China turns a page with two sessions to convene in May: Global Times editorial

Source:Global Times Published: 2020/4/29 21:18:40

Photo: Xinhua



This year's two sessions, China's most important annual political events, will convene on May 21 and May 22, according to an official announcement made on Wednesday.

On the same day, Beijing, Tianjin and Hebei announced they would lower their emergency response to the COVID-19 epidemic from the top level to the second one. Beijing will also remove quarantine requirements for visitors from low-risk parts of the country. The successive announcements are milestones, showing that China has firmly controlled the epidemic and ushers in a new era to fully resume economic and social activities while making prevention and control work normal. 

The two sessions will finally convene in Beijing after being postponed by more than two months. It means thousands of deputies and representatives from all over the country will gather in the capital city to attend the country's largest legislative and political consultative conferences since the outbreak of the epidemic. This is the best signal that China has brought the epidemic under control and demonstrates the capabilities and confidence of the country with a population of 1.4 billion. 

Witnessing the earlier outbreak of the coronavirus in the world, China is one of the first few countries to explore ways to tamp down the epidemic as well as to end economic shutdown and resume production. China has made great efforts to reduce the number of infections to zero in strict accordance with the epidemiological requirements, and scored a success. It has also strictly guarded against imported cases and domestic rebounds, which has sustained its anti-epidemic results from the first stage. 

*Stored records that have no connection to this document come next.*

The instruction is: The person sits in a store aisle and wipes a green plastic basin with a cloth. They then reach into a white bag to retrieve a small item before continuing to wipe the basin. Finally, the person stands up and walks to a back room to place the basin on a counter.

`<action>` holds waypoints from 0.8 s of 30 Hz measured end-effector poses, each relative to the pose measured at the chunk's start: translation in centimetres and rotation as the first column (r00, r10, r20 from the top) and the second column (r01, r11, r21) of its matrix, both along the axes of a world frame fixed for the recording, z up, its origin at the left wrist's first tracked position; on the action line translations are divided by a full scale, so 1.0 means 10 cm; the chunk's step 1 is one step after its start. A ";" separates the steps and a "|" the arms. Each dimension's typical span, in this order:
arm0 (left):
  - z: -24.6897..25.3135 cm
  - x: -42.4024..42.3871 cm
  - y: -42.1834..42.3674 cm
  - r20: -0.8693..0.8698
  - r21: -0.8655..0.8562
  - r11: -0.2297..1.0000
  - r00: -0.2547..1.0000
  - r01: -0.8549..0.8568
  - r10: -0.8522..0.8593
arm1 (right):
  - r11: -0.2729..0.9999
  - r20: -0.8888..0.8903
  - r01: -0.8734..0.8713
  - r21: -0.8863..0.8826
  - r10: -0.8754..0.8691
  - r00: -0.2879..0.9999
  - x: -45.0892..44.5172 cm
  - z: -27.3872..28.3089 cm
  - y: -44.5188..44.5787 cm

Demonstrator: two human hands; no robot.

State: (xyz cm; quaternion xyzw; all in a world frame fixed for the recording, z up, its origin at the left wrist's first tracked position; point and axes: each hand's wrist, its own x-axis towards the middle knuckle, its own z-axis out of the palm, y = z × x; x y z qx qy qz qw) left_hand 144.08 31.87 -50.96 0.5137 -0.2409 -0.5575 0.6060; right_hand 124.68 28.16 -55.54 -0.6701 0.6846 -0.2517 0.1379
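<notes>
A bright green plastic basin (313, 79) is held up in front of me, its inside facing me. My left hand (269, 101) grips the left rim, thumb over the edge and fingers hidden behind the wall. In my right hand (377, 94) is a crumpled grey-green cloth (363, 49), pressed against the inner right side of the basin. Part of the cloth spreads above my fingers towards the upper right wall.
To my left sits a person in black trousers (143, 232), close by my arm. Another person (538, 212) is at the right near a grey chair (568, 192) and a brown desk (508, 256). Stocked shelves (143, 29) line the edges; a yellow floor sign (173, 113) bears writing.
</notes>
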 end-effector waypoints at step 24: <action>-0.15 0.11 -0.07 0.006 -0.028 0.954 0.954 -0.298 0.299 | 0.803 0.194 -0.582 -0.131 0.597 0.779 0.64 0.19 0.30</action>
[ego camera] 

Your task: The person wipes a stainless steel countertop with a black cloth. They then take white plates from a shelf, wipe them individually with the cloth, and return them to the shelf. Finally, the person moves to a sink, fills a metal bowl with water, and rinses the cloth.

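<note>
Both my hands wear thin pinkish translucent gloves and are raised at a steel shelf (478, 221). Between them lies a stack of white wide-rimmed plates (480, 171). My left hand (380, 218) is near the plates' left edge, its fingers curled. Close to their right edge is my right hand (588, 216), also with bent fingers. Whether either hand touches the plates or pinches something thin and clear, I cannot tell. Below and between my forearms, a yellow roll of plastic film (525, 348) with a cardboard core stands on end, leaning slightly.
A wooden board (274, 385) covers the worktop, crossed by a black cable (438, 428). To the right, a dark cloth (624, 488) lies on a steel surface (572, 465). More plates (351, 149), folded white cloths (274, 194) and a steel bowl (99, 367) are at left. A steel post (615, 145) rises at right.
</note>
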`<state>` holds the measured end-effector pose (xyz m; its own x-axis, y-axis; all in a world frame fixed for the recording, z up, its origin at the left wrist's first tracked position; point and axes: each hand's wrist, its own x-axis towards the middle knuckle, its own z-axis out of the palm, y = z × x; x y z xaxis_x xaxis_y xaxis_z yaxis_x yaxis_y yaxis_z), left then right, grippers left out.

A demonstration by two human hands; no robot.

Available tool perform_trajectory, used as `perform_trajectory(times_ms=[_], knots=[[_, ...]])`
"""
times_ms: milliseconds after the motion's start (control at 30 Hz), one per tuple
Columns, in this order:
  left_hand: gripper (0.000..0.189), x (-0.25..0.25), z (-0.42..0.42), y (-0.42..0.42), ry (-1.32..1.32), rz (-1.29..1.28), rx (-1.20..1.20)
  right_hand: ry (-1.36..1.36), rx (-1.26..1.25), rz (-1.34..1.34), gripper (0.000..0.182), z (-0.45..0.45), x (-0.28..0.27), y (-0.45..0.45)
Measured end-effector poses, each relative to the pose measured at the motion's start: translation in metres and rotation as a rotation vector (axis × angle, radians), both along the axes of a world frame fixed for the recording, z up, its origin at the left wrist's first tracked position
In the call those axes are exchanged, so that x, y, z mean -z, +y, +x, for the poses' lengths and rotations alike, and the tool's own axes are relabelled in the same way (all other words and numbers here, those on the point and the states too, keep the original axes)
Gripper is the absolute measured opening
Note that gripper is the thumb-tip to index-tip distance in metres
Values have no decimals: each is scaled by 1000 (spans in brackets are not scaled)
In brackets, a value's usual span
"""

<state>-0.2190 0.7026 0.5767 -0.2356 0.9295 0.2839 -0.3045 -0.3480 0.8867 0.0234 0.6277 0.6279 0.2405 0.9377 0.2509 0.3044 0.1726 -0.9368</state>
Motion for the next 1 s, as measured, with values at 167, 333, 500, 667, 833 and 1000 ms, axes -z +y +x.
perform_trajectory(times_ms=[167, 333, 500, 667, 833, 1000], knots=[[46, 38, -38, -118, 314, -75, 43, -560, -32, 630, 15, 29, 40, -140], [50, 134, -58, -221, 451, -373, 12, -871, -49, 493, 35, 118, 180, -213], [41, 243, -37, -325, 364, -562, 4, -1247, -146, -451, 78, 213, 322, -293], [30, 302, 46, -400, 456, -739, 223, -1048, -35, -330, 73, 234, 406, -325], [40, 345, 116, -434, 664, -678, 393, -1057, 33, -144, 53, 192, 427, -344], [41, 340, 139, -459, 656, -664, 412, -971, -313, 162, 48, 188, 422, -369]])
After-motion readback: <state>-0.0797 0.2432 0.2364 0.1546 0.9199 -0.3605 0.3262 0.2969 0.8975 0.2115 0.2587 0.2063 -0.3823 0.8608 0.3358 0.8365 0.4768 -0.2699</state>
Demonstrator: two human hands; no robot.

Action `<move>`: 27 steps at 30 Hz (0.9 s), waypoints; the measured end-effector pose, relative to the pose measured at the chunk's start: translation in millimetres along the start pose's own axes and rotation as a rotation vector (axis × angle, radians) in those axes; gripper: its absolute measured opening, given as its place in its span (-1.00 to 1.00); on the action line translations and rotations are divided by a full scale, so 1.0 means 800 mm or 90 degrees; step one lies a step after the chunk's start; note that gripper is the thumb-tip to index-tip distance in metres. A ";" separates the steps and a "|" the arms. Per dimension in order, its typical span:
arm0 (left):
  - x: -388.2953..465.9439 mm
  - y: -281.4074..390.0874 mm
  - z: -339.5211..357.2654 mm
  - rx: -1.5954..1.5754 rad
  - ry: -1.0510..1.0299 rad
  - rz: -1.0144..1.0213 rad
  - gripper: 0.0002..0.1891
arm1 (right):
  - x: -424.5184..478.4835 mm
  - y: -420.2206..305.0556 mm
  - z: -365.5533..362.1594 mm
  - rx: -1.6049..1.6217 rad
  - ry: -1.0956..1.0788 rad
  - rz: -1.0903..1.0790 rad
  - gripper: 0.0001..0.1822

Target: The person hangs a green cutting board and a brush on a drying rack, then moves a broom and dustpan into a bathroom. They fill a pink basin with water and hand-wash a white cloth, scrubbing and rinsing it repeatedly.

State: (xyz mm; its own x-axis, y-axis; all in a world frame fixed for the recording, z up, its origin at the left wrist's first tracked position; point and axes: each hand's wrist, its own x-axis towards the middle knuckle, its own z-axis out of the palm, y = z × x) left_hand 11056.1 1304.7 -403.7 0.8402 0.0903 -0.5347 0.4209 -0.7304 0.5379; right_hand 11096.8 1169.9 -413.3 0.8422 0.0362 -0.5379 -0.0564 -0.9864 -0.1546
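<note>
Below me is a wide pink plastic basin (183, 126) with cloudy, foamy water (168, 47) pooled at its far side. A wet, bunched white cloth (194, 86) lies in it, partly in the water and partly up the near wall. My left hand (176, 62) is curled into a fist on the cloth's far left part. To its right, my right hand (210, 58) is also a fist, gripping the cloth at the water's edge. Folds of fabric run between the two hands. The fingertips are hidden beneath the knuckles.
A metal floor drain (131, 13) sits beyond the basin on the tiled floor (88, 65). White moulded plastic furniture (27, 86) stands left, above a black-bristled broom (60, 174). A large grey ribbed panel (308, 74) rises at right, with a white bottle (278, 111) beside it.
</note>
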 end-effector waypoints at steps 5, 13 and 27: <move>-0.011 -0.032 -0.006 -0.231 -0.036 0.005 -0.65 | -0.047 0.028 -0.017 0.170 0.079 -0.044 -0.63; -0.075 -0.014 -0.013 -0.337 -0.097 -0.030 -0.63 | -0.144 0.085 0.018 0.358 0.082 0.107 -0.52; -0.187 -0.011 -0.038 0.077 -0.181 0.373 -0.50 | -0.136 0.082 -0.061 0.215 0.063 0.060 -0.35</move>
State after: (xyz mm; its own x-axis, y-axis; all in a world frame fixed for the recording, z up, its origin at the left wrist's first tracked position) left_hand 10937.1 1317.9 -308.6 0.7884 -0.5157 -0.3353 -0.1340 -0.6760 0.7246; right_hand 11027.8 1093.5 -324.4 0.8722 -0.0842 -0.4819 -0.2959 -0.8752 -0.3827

The outside world lacks knowledge about China's situation. As the pandemic rages on in the US and Europe, people there can't imagine what China has been doing. The number of infections in the US exceeded 1 million hours before China's decision to fix the dates for the two sessions. Globally, there are more than 3 million confirmed cases. Against this backdrop, China's achievements are particularly prominent. 

Washington, which is shirking its responsibility for its failures in handling the pandemic for political reasons, accused China of covering up infection and death figures. It also claimed China "falsified" its anti-epidemic results. The best answer to the smear is to steadily normalize daily life in China.  

No country can fabricate the recovery of businesses, the relaunch of tourism and resumption of traffic during rush hours, nor can it falsify people's consumption enthusiasm after the epidemic and the leisure group chats on social media. It's easy to tell whether a city has resumed normal life or if it is still struggling. 

China has made a solid step from fighting the coronavirus to recovering its economy. Each decision was not impulsively made, but carefully planned. Although there are many ways to curb the epidemic, China's approach will definitely be evaluated by history as one of the most successful. Lies about China's endeavors against the pandemic will eventually be crushed by facts. 

The pandemic is far from over. The people's fight against the coronavirus is still in the early stage and a graver situation may come next winter in the northern hemisphere. China needs to stay on high alert and cannot and should not lessen its prevention and control work as life returns to normal. It's firmly believed that Chinese people agree on this. China's prevention and control has become a new normal. It is constantly scanning every corner of the society and is ready to cut any new infection chains. 

Normalizing economic and social life will provide China with abundant capital to handle international affairs. No matter how the pandemic fight changes, China will take the initiative. It will have plenty of opportunities to smash US attacks. No challenge can crush us as long as we continue to properly manage ourselves, maintain one of the highest production resumption rates and prevent the rebound of the epidemic.